Requirement:
This exercise calls for every record to be returned exactly, with pictures removed.

*** Begin section ***

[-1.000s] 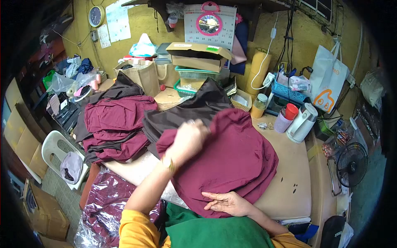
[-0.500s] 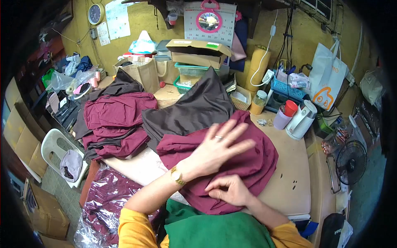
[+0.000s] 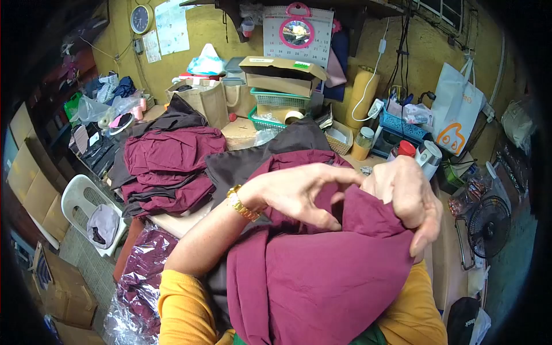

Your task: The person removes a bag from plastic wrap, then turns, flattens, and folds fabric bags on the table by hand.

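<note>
Maroon cloth (image 3: 333, 282) raised in front of the body, under both hands.
The right hand (image 3: 405, 198) grips its upper corner, apparently so the rest hangs down; the left hand (image 3: 305, 195) curves just beside, thumb and fingers apart, perhaps ready to steady the edge. Beyond the left hand, dark cloth (image 3: 305, 137) lies on the worktop (image 3: 238, 131); past the right stands a jar (image 3: 363, 144), likely kept aside.

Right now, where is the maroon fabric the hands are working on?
In the head view, the maroon fabric is at lower centre, between the yellow sleeves, its upper right part held in the right hand.
</note>
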`<state>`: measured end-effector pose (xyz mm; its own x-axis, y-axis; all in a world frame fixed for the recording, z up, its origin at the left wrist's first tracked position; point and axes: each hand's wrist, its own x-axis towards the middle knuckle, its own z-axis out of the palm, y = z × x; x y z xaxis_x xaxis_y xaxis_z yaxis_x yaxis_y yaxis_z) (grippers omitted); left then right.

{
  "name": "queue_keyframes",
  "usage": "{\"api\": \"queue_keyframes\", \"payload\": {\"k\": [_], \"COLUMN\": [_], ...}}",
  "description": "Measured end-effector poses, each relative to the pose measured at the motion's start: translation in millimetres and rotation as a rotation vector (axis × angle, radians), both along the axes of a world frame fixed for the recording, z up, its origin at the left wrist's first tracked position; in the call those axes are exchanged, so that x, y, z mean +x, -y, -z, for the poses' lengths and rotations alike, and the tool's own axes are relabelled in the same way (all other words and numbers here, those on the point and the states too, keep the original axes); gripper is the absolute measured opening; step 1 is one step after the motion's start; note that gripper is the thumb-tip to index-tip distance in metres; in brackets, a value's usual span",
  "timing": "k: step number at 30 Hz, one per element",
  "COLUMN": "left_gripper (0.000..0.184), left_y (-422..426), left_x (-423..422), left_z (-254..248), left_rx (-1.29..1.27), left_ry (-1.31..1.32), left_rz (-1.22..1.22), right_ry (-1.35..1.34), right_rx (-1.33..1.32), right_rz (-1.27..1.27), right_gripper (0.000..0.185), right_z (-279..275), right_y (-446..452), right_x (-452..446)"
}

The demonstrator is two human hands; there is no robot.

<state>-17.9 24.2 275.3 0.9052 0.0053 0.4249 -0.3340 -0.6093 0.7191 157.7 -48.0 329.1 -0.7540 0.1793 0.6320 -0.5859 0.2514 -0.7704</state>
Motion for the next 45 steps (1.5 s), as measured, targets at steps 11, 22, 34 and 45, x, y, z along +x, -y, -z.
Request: {"api": "queue_keyframes", "payload": {"k": [11, 22, 34, 45], "left_gripper": [0.025, 0.035, 0.062, 0.065], "left_y": [-46, 61, 100, 24], "left_x": [-136, -105, -62, -22], "left_z": [-10, -39, 98, 264], "left_rx": [0.681, 1.066, 0.321, 0.632], "left_ry": [-0.054, 0.663, -0.151, -0.553], "left_rz": [-1.140, -1.187, -0.783, -1.546], "right_ry": [0.897, -0.033, 1.033, 1.562], "right_rx": [0.659, 1.379, 0.552, 0.516], "right_rz": [1.253, 1.877, 1.758, 1.226], "right_gripper": [0.027, 0.015, 0.027, 0.096], "right_z": [-27, -44, 132, 283], "right_y": [-61, -43, 58, -61], "right_x": [62, 104, 167, 90]}}
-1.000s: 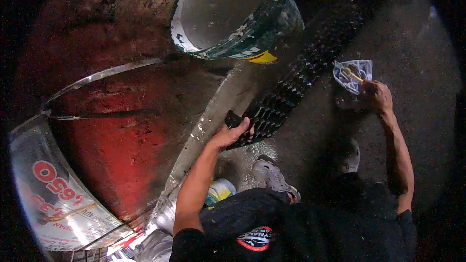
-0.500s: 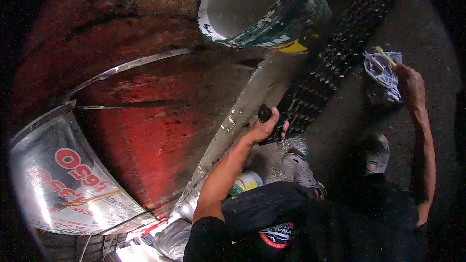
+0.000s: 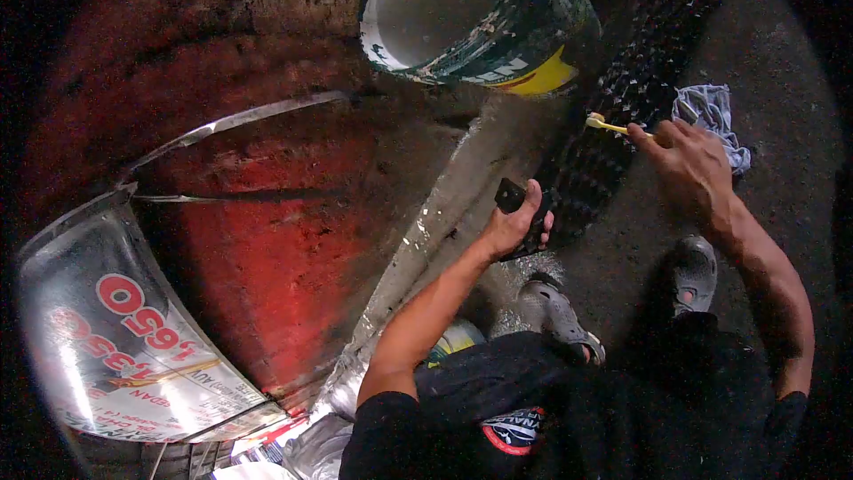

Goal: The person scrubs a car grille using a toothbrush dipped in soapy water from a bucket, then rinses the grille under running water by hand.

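My left hand point(image 3: 514, 229) is closed around a black blocky part point(image 3: 510, 196); much of the part is hidden by the fingers, so its kind is unclear. In my right hand point(image 3: 689, 164) is a yellow-handled toothbrush point(image 3: 611, 126), its head pointing left, over a long black knobby surface point(image 3: 613, 93) that looks like tire tread. The brush head is apart from the black part. A crumpled light-grey cloth point(image 3: 711, 108) lies on the floor just beyond my right hand.
A green bucket point(image 3: 569, 27) with a pale rim stands at the top. On the left are a red-stained surface point(image 3: 284, 276) and a curved price sign point(image 3: 115, 338). Below are my clog-style shoes point(image 3: 546, 311) and a yellow-and-white container point(image 3: 455, 338), partly hidden.
My right hand has moved left from beside the cloth, bringing the toothbrush closer to my left hand. My left hand has risen slightly and shows more of the black part.
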Motion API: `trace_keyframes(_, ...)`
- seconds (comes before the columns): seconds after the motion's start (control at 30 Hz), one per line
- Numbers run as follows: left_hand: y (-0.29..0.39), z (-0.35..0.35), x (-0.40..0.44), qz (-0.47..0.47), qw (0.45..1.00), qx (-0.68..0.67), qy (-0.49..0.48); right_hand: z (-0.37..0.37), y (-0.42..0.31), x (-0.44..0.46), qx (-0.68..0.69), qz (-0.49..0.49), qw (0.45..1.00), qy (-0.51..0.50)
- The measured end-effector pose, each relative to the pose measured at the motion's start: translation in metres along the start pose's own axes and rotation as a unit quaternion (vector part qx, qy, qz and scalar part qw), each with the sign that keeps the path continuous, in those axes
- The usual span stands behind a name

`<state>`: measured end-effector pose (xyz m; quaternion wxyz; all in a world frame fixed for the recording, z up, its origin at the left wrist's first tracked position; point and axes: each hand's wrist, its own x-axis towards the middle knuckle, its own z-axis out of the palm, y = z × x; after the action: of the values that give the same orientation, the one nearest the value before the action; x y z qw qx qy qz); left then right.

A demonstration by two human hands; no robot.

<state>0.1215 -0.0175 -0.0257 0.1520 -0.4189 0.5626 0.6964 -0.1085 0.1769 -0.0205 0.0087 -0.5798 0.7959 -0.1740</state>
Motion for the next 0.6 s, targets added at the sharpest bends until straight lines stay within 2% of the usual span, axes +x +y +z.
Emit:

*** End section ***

Task answer:
[-1.000s] 
[-0.500s] 
[+0.000s] 

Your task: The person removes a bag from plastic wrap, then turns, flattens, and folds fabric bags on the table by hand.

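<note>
Maroon cloth (image 3: 333, 282) raised in front of the body, under both hands.
The right hand (image 3: 405, 198) grips its upper corner, apparently so the rest hangs down; the left hand (image 3: 305, 195) curves just beside, thumb and fingers apart, perhaps ready to steady the edge. Beyond the left hand, dark cloth (image 3: 305, 137) lies on the worktop (image 3: 238, 131); past the right stands a jar (image 3: 363, 144), likely kept aside.

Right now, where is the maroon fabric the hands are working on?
In the head view, the maroon fabric is at lower centre, between the yellow sleeves, its upper right part held in the right hand.
</note>
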`<state>`: measured end-effector pose (xyz mm; its own x-axis, y-axis; all in a world frame fixed for the recording, z up, its origin at the left wrist's first tracked position; point and axes: each hand's wrist, its own x-axis towards the middle knuckle, its own z-axis out of the palm, y = z × x; x y z xaxis_x xaxis_y xaxis_z yaxis_x yaxis_y yaxis_z) (grippers omitted); left then right.

{
  "name": "queue_keyframes",
  "usage": "{\"api\": \"queue_keyframes\", \"payload\": {\"k\": [_], \"COLUMN\": [_], ...}}",
  "description": "Measured end-effector poses, each relative to the pose measured at the motion's start: translation in millimetres and rotation as a rotation vector (axis × angle, radians), both along the axes of a world frame fixed for the recording, z up, its origin at the left wrist's first tracked position; in the call those axes are exchanged, so that x, y, z mean +x, -y, -z, for the poses' lengths and rotations alike, and the tool's own axes are relabelled in the same way (all other words and numbers here, those on the point and the states too, keep the original axes); gripper is the absolute measured opening; step 1 is one step after the motion's start; note that gripper is the thumb-tip to index-tip distance in metres; in brackets, a value's usual span",
  "timing": "k: step number at 30 Hz, one per element",
  "COLUMN": "left_gripper (0.000..0.184), left_y (-422..426), left_x (-423..422), left_z (-254..248), left_rx (-1.29..1.27), left_ry (-1.31..1.32), left_rz (-1.22..1.22), right_ry (-1.35..1.34), right_rx (-1.33..1.32), right_rz (-1.27..1.27), right_gripper (0.000..0.185), right_z (-279..275), right_y (-446..452), right_x (-452..446)"
}

The demonstrator is two human hands; there is no robot.

<state>-17.9 24.2 275.3 0.9052 0.0053 0.4249 -0.3340 -0.6093 0.7191 157.7 -48.0 329.1 -0.7540 0.1793 0.6320 -0.5859 0.2514 -0.7704</state>
Motion for the next 45 steps (1.5 s), as measured, targets at steps 11, 22, 34 and 45, x, y, z along +x, -y, -z.
Request: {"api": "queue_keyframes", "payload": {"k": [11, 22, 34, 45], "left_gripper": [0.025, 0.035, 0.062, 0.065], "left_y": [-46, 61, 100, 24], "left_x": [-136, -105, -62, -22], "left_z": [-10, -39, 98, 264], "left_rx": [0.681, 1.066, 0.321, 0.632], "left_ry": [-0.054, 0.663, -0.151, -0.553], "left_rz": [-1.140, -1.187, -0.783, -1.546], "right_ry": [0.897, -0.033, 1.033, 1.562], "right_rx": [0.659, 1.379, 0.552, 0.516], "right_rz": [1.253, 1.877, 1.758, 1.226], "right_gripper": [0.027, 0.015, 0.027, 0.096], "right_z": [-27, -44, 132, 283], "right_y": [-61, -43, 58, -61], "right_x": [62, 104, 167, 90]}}
-1.000s: 
-0.500s: 
+0.000s: 

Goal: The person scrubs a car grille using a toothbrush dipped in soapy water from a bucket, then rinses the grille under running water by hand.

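My left hand point(image 3: 514, 229) is closed around a black blocky part point(image 3: 510, 196); much of the part is hidden by the fingers, so its kind is unclear. In my right hand point(image 3: 689, 164) is a yellow-handled toothbrush point(image 3: 611, 126), its head pointing left, over a long black knobby surface point(image 3: 613, 93) that looks like tire tread. The brush head is apart from the black part. A crumpled light-grey cloth point(image 3: 711, 108) lies on the floor just beyond my right hand.
A green bucket point(image 3: 569, 27) with a pale rim stands at the top. On the left are a red-stained surface point(image 3: 284, 276) and a curved price sign point(image 3: 115, 338). Below are my clog-style shoes point(image 3: 546, 311) and a yellow-and-white container point(image 3: 455, 338), partly hidden.
My right hand has moved left from beside the cloth, bringing the toothbrush closer to my left hand. My left hand has risen slightly and shows more of the black part.
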Motion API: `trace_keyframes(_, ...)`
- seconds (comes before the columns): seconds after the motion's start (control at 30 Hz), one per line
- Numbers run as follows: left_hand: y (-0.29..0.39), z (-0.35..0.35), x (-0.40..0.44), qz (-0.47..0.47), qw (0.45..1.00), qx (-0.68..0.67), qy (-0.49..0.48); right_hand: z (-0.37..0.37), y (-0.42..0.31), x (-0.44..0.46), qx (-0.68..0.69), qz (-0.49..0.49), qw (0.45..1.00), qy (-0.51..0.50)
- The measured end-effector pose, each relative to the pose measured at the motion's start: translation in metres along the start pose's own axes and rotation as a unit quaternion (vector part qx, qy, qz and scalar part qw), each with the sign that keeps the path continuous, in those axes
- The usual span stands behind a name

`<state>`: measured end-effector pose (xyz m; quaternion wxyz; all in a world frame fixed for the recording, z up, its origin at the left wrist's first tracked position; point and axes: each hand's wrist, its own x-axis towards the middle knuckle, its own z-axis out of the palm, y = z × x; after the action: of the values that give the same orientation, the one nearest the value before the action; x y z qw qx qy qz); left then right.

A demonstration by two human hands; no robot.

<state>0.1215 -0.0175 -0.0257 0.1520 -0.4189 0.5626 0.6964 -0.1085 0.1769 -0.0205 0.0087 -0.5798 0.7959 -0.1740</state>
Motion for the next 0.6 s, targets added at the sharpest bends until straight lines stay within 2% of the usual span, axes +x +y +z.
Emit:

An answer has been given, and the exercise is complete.